● **REQUIREMENT**:
Below are several entries. Transcribe exactly those lines that fall from the one with "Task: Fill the" through the one with "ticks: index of", end lines included.

● **THE RECORDS**:
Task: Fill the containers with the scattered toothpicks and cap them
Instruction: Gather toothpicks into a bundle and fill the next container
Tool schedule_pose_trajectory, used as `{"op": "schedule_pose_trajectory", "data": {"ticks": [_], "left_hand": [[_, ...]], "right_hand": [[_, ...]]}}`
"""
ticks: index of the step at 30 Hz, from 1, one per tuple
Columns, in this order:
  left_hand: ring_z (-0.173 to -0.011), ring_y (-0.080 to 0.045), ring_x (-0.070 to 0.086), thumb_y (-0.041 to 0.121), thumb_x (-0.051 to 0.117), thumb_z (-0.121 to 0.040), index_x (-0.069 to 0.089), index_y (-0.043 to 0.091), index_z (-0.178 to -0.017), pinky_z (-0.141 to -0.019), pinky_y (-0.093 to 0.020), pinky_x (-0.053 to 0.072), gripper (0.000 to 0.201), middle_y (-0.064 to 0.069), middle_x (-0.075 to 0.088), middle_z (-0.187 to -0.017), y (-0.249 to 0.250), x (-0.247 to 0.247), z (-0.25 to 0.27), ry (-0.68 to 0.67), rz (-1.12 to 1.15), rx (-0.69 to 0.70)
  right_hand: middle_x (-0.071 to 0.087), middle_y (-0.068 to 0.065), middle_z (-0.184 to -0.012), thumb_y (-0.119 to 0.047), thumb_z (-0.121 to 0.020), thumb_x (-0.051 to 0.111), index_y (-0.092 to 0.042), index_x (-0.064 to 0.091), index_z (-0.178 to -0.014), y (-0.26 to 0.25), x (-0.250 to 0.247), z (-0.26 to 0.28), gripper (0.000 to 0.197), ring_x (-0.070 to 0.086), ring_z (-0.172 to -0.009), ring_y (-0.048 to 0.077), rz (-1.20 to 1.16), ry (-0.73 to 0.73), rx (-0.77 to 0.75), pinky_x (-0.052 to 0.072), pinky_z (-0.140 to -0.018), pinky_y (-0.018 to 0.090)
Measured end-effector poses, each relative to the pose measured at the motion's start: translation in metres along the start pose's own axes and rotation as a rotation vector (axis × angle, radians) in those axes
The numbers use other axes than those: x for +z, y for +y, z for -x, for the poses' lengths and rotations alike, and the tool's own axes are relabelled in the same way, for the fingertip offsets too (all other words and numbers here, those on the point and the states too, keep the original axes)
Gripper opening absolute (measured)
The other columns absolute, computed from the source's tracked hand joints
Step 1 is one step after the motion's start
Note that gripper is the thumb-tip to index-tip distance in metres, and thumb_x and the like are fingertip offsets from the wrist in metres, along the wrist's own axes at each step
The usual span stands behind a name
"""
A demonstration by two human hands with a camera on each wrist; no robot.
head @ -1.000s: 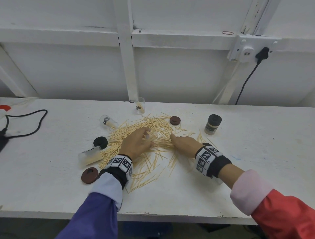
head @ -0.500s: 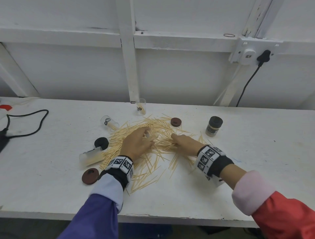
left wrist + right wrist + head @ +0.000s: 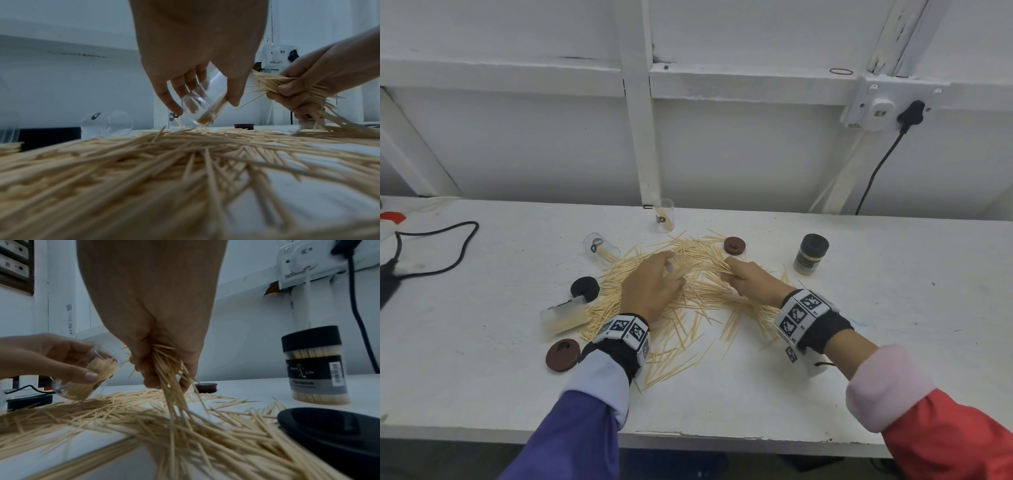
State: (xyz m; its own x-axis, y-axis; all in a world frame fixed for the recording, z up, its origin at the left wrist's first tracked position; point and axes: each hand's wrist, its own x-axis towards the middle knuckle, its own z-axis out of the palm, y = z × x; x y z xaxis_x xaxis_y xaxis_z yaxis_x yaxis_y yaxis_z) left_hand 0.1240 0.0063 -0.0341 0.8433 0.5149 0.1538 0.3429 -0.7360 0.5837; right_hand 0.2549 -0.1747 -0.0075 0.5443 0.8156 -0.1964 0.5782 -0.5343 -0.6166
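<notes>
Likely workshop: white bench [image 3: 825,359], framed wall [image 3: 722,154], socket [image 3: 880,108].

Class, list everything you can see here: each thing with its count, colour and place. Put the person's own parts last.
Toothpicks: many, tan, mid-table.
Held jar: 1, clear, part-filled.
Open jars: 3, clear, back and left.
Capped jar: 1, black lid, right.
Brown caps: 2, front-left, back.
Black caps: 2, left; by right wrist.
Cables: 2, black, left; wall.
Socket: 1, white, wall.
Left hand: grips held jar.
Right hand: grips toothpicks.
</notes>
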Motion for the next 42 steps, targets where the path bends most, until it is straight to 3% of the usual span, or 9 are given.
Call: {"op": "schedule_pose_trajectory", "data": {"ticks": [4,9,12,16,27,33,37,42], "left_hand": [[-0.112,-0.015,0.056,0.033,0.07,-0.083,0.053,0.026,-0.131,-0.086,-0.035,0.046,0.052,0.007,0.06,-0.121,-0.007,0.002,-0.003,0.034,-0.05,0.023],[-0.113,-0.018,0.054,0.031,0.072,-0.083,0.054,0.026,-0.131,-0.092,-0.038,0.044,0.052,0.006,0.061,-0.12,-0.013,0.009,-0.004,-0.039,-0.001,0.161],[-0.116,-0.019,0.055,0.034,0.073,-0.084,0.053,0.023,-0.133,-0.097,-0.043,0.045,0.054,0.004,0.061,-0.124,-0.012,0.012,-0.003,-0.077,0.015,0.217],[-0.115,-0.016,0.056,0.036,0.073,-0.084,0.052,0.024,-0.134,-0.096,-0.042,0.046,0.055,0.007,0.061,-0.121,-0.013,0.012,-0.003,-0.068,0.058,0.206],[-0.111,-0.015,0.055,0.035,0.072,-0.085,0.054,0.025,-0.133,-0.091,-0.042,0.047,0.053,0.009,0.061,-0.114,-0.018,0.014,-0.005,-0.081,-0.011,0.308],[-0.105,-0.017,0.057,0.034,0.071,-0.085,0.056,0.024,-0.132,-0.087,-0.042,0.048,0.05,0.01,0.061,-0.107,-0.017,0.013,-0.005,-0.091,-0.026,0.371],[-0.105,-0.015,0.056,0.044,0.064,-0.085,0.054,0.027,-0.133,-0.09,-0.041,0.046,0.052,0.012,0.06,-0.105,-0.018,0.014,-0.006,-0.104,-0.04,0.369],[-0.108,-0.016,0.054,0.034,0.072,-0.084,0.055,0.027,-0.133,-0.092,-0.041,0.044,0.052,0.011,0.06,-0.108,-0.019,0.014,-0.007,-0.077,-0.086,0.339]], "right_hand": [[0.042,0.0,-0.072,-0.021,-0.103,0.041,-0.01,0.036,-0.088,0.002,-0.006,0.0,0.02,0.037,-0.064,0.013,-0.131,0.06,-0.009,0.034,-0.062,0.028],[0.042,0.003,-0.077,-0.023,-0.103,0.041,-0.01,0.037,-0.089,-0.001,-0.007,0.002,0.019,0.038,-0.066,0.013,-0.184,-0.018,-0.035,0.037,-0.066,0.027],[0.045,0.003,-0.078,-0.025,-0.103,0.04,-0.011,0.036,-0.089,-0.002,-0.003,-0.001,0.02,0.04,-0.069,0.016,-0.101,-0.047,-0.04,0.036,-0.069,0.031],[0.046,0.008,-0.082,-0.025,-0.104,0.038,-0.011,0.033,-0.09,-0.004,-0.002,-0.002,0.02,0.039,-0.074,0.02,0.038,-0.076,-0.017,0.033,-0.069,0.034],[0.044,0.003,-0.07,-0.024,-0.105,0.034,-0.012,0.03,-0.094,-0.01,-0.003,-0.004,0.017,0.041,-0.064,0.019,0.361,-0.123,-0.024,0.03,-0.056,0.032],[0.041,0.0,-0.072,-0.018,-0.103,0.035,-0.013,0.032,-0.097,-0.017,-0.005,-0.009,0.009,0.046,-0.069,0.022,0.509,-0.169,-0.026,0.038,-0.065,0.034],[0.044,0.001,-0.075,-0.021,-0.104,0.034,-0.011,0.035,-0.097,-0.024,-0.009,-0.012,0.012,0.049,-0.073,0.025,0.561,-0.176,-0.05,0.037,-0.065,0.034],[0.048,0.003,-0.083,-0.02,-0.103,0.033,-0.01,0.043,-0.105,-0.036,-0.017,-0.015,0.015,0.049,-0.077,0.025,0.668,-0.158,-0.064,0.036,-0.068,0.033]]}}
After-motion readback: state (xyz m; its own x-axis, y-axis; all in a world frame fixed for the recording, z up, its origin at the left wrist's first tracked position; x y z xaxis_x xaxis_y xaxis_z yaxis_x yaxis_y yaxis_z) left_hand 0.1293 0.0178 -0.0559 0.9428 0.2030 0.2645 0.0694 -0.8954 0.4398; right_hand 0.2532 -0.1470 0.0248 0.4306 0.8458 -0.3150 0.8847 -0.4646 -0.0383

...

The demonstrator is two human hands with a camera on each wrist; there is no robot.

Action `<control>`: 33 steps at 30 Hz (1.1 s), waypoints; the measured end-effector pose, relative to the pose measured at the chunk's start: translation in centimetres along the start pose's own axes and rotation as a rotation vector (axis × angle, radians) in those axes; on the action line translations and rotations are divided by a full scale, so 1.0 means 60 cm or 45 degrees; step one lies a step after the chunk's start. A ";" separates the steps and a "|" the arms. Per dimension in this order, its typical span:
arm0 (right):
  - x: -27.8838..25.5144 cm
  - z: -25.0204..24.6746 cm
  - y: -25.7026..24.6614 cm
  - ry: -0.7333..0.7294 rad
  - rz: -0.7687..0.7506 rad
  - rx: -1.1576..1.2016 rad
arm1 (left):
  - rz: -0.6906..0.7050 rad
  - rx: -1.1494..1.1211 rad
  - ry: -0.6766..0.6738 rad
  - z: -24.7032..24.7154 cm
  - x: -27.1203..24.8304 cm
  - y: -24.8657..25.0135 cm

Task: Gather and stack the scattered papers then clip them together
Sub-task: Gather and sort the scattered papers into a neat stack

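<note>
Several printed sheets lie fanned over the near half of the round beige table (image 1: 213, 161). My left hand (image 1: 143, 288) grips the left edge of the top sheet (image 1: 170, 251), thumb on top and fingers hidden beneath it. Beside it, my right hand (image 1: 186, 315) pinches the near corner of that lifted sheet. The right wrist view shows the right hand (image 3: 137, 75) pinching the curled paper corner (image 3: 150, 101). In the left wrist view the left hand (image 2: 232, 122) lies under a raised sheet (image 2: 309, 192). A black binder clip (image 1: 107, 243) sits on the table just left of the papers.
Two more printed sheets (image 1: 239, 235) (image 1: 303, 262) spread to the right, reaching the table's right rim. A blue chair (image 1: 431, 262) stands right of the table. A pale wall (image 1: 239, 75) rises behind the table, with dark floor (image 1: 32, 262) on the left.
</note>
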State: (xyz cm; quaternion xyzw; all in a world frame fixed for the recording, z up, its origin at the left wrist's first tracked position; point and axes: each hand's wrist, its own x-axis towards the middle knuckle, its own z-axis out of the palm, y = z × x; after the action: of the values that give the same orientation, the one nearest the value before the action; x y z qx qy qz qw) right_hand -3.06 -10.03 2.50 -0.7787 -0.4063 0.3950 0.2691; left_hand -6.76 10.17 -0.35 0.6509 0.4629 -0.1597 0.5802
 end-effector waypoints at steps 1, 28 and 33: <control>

● **ANSWER TO THIS EXERCISE**:
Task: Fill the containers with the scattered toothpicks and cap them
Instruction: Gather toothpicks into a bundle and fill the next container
Tool schedule_pose_trajectory, used as `{"op": "schedule_pose_trajectory", "data": {"ticks": [_], "left_hand": [[_, ...]], "right_hand": [[_, ...]]}}`
"""
ticks: index of the step at 30 Hz, from 1, one per tuple

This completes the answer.